If I Survive You by Jonathan Escoffery

If I Survive You by Jonathan Escoffery has been described as a series of linked stories with recurrent characters. That’s an oversimplification. This literary work, which sheds off its brilliance like the fruit from an ackee tree, is as strongly engineered as the Brooklyn Bridge, if the Brooklyn Bridge was located in Miami. I learned from this story that ackee fruit is poisonous if it’s not ripe.

Delano is the favored brother of an entrepreneurial father. When his marriage fails, a father chooses which son to take with him…that’s Delano. Trelawny carries his I’m the second-best son status like a curse.

You can see why Delano was favored by his father. They’re alike. Father’s an entrepreneur contractor. The day Delano graduates from high school, he starts his own landscaping business. He moves into his father’s showplace Miami residence. There’s a ackee tree in the garden. Attending a social function at the house, Trelawny tries to chop it down and is banned from the residence. Sibling rivalry is a driver of the story.

Trelawny stays with his mother. She eventually moves back to the family’s homebase in Jamaica. Trelawny can’t understand why his mother moves back to an island that, at this time, is experiencing such political breakdown and violence. But I think we can understand. To Trelawny’s mother, it’s home. Trelawny tries out Jamaica. He’s a young man obsessed with his roots. But he finds that he’s more American than he thinks. He prefers the greater stability stateside.

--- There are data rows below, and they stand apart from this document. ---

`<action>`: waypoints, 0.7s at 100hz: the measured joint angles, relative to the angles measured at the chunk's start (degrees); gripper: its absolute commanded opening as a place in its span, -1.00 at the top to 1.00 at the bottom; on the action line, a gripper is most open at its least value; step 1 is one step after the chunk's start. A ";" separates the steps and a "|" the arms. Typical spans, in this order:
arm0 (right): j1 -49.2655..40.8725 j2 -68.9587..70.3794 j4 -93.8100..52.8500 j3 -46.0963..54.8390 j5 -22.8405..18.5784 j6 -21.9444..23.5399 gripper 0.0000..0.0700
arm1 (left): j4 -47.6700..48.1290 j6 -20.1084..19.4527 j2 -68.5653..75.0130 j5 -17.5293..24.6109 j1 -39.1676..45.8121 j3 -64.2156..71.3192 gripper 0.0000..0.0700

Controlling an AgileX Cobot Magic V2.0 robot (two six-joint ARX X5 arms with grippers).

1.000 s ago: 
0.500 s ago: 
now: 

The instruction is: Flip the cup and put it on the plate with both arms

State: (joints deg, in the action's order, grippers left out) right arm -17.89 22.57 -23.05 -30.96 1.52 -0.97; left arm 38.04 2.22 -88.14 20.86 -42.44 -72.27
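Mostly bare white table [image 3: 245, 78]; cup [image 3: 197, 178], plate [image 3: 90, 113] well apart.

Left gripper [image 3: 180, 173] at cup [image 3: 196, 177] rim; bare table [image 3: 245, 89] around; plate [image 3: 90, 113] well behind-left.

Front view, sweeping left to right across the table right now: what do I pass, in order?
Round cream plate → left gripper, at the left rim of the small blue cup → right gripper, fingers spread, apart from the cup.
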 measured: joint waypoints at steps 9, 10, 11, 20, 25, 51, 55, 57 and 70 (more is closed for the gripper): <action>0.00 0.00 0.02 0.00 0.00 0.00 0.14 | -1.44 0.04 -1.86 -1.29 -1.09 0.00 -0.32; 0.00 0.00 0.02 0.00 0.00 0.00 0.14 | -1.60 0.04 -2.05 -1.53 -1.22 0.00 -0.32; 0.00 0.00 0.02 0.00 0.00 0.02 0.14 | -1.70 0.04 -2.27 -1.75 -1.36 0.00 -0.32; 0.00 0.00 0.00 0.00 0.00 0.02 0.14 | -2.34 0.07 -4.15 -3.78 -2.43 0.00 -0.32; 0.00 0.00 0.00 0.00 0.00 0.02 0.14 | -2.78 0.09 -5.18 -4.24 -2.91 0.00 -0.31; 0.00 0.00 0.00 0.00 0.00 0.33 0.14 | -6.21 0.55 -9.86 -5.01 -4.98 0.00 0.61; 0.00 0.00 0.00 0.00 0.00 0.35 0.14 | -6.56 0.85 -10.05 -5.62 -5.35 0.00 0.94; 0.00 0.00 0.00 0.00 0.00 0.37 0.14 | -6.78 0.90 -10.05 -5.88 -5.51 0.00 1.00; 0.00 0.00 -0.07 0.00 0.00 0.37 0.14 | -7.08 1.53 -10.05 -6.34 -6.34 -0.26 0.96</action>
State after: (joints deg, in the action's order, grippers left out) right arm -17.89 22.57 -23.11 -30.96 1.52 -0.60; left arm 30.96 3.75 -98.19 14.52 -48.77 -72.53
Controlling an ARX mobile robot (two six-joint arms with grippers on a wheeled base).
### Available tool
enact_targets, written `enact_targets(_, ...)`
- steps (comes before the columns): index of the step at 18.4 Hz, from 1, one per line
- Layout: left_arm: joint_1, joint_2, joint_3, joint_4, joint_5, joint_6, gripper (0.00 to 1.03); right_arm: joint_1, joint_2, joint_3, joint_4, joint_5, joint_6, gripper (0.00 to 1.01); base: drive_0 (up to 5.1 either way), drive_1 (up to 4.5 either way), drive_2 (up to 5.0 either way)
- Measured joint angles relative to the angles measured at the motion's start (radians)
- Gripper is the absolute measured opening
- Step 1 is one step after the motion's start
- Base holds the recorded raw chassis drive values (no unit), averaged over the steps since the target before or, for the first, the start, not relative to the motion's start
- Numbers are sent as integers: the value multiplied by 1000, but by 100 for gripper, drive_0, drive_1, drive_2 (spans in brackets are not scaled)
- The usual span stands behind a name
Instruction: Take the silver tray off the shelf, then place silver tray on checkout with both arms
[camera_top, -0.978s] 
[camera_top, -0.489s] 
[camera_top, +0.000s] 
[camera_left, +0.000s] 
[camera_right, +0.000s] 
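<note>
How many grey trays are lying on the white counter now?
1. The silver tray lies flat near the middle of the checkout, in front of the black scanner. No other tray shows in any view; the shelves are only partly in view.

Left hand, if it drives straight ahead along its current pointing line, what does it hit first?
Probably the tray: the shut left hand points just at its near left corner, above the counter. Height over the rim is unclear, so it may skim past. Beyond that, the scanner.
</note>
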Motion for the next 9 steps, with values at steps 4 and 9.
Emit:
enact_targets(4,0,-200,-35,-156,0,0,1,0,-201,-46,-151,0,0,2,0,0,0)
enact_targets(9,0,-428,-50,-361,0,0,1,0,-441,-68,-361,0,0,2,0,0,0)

Trelawny is introverted, has trouble looking people in the eye, plays video games in his room. Trelawny does well in school. But he ends up as a college graduate who lives out of his Raider.

There are remarkable fractal joys in If I Survive You. The various “sections” of this hurricane of a narrative don’t so much as follow each other as collide and slice into each other. Piling levels of coolness on top of each other, this is a literary storm that even has an “eye”. At the dead center of the work (at 50% through) there’s a chapter that is about a set of characters that appear nowhere else in the novel. It’s the section called “Splashdown” and it’s a black pearl of noir.

I don’t want to write a lengthy review but there’s so much richness here! Like Trelawny’s stint helping the manager of a subsidized housing project, where you may secure a vacancy (with a bribe to put you on the waiting list) if a tenant commits suicide. There’s an opening chapter, when Trelawny starts school, amazing in its unflagging rhythm and intensity, that would drive Emile Durkheim, a key founder of sociology, into a nervous breakdown. Trelawny finds at this school that no group will claim him. I loved the bit where he says he’s Jamaican by way of an ethnic identity and told that he isn’t, because he doesn’t look Jamaican. He’s assigned Dominican status. So much for being yourself. Society is depicted as a schoolyard where you are told who you are.

I’ve read novels, widely praised, by contemporary authors whose prose seems watery next to the lexical richness of If I Survive You. It’s a book where you end up having empathy for the characters that don’t survive because you don’t like what the “winners” have to do to make it. American society as a tropical piranha tank in a Miami slowly sinking into the sea like the lost city of Atlantis. (The Atlantis comparison from the book.) On sale September 6th from MCD/Farrar. This is an absolutely brilliant debut.